%%
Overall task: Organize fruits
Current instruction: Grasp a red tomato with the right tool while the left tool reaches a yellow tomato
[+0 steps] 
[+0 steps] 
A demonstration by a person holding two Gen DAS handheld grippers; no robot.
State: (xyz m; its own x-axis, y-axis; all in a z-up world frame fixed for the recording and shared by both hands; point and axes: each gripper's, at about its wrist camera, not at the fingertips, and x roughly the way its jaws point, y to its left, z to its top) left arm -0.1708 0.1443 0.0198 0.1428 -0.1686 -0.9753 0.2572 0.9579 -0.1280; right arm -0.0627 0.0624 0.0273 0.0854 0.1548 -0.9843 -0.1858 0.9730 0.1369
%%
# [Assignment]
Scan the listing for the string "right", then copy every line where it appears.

# [Result of this exercise]
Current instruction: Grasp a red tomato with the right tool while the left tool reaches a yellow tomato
State: (xyz m; its own x-axis, y-axis; all in a z-up world frame fixed for the recording and shared by both hands; point and axes: each gripper's, at about its wrist camera, not at the fingertips, and x roughly the way its jaws point, y to its left, z to its top) left arm -0.1708 0.1443 0.0198 0.1428 -0.1686 -0.9753 0.2572 0.9579 -0.1280; right arm -0.0627 0.0624 0.0273 0.0854 0.1548 -0.9843 -0.1858 0.9730 0.1369

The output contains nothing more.